Günaydın blogFm dinleyicileri. Bu gün konuklarımızdan biri, klasik oto dergisi, “taş tekerlekler magazin”den  köşe yazarı sinem taş.
Hoş geldiniz sayın taş.
<ilk adımla hitap ederseniz sevinirim. Dinleyicilerin hayal gücünü zorlamak istemeyiz değil mi :) >
Ok ok ok sinem hanım. Son köşe yazınız %89 hit almış. Hep mi böyle yazıyordunuz yoksa sizi yeni mi fark ettiler?

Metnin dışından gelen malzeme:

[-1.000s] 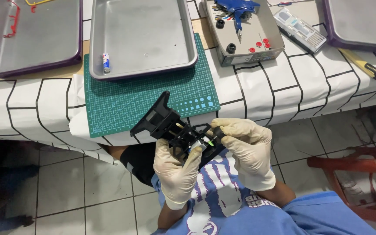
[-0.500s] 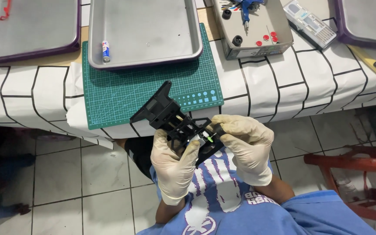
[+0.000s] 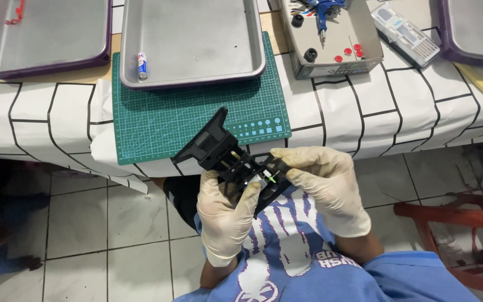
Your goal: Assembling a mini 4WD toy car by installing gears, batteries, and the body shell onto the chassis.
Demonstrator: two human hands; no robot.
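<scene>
- Head view: both gloved hands hold a black plastic frame part [image 3: 227, 156] in the lap, just below the table edge [image 3: 364, 134], off the green cutting mat [image 3: 197, 120].
- Left hand [image 3: 225, 215] is wrapped around the lower end of the part from beneath, fingers closed on it.
- Right hand [image 3: 322, 187] comes in from the side, fingertips pinched together on the part's right end, near a small green-tipped piece [image 3: 272, 180]; exact contact too small to tell.
- Step in hand, as a judgement: close fiddling with a small fitting inside the part, left hand steadying, right hand working.
- Next move likely calls for a firm left hold and fine fingertip control at that fitting.
- On the table: steel tray [image 3: 191, 42] with a small battery [image 3: 142, 65] beside it on the mat, a grey box [image 3: 331, 56] with a blue tool [image 3: 322, 11], purple-rimmed trays at both sides.
</scene>
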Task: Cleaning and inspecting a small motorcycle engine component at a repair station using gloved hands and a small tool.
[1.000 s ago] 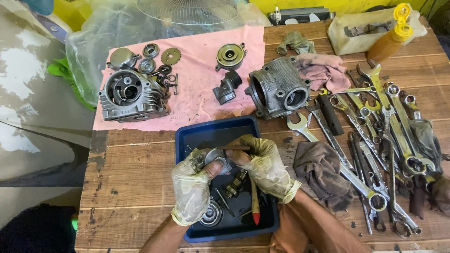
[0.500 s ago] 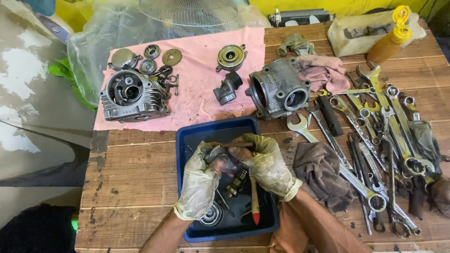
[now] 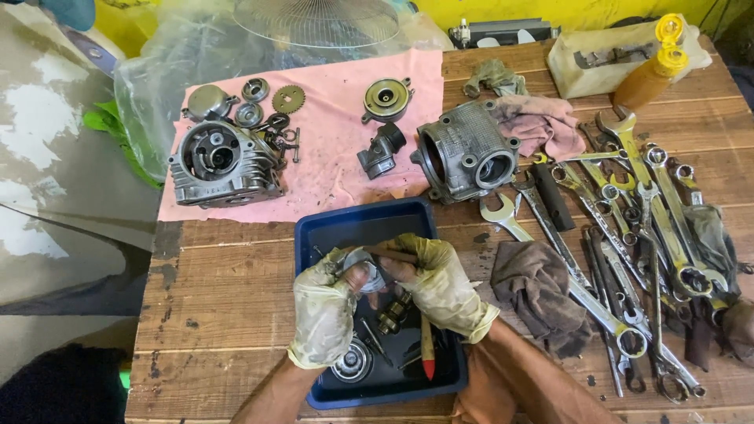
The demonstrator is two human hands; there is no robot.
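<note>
Both my hands wear dirty yellowish gloves and meet over a dark blue tray (image 3: 314, 235) at the near edge of the wooden table. My left hand (image 3: 323, 308) grips a small round metal part (image 3: 363, 271), thumb on top. My right hand (image 3: 440, 283) holds a thin brown stick-like tool (image 3: 390, 253) against that part. Below them in the tray lie a round bearing-like part (image 3: 351, 363), small metal pieces and a red-tipped stick (image 3: 427, 355).
A pink cloth (image 3: 330, 169) carries a finned engine head (image 3: 224, 162), gears, caps and a small elbow part (image 3: 381, 151). An engine cylinder (image 3: 466, 151) sits beside it. Several wrenches (image 3: 628, 235), dark rags (image 3: 542, 286), a yellow-capped bottle (image 3: 652, 71) lie right.
My hands have shifted a little over the tray, turning the small metal part between them. Everything else on the table is as before.
</note>
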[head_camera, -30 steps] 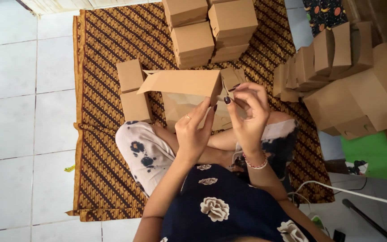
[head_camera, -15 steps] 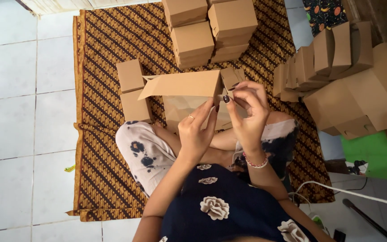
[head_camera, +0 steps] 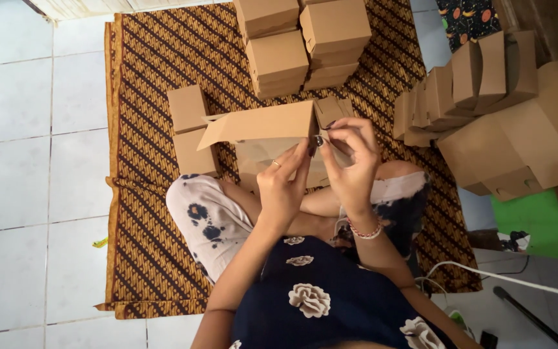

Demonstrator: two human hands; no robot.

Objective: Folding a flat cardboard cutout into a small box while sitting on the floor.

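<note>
I hold a half-folded brown cardboard box (head_camera: pixel 259 126) over my lap, its long panel pointing left and its end flaps open. My left hand (head_camera: pixel 283 184) grips the box's near wall from below, fingers up along the panel. My right hand (head_camera: pixel 350 158) pinches a small end flap (head_camera: pixel 330 110) at the box's right end. A bracelet sits on my right wrist. My legs are folded under the box on the patterned mat.
A brown patterned mat (head_camera: pixel 156 77) covers the white tile floor. Stacks of closed brown boxes (head_camera: pixel 305 39) stand ahead. Several folded flat boxes (head_camera: pixel 466 84) lean at the right. A white cable (head_camera: pixel 511 279) runs at lower right.
The box has shifted slightly left and down. My right fingers have moved along the end flap; my left hand stays on the panel.
</note>
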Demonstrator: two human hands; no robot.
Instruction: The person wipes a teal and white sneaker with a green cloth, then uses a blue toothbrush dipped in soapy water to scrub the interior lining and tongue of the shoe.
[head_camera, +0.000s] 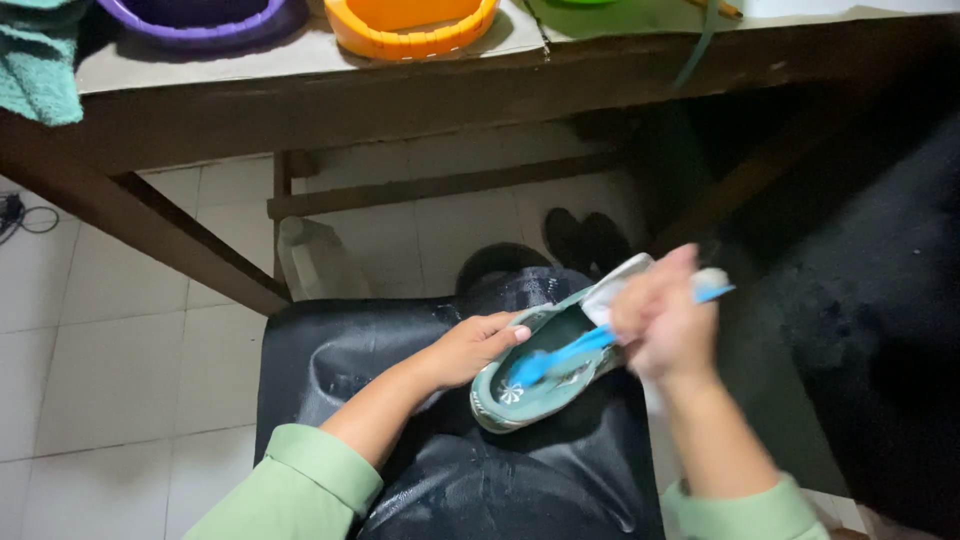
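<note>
Head view: seated person, black glossy apron (470, 470) over the lap, pale green sleeves. Left hand (470, 348) cups the heel end of a grey-green shoe (530, 385), fingers curled on its rim; the shoe lies tilted on the lap, just below the table edge. Right hand (660, 325), blurred, is closed around a blue brush (570, 352) whose head sits inside the shoe opening. A white cloth (612, 290) shows at the shoe's far end, touching it. Above, a wooden table (300, 100) carries an orange basin (410, 25), a purple basin (195, 18) and a teal towel (40, 70). White tile floor (110, 330) at left.
</note>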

<biz babamla bu dergiyi kurduğumuzda resmini çekecek klasik bulamıyorduk. Biz de hayalimizdeki arabayı yazmaya karar verdik. >
Yani bi nevi o aklınızdaki resimleri yazıya dökerek çizdiniz
<ooo yee aynen öyle yaptık. Yazıyla resim yaptık ve insanların hayal güçlerini harekete geçirdik aslında>
Ama bir klasik dergisinde iyi fotoğraflar olmazsa olmaz
<dabii ki farkındaydık bunun. Kitlemiz az fakat kaliteli, okuyan ve hayal gücü olan insanlardı. O az sayıda insan bizim hayallerimizden beslenip kendilerine iyi arabalar tunning yapmaya başladılar>
Çok ilginç gerçekten. Peki onlarla iletişimizin var mıydı?
<oraya geliyorum şimdi; sonra o hayal gücünden beslenerek toplanan  arabaların resimlerini göndermeye başladılar. Biz de sanatsal çekim yapan fotoğrafçılarımızı güzel bulduğumuz klasikleri çekmeleri için gönderdik ve sonucunda dergimiz sinerjik olarak yani onlar bizden biz onlardan beslenerek  daha da gelişti.>
yani aslında yazma işi çok eskilere dayanıyor
<aynen. Taş devrine kadar gider yani :))))>
Derginin kuruluşu demek istediniz anladım :) işte diğer konuklarımız da geldi. Psikoloğumuz sayın  sülalesi rahat ve  yılın annesi adayı evham hanım.
“hoş bulduk”
:) hoş geldiniz dememiştim ama tabii siz meşgul birisiniz ve hemen konuya girelim istiyorsunuz sayın sülalesirahat
“yoooo-o. acelem yoq. siz lafı uzatmayın diye dedim bu arada bana kısaca "rahat" diyebilirisniz.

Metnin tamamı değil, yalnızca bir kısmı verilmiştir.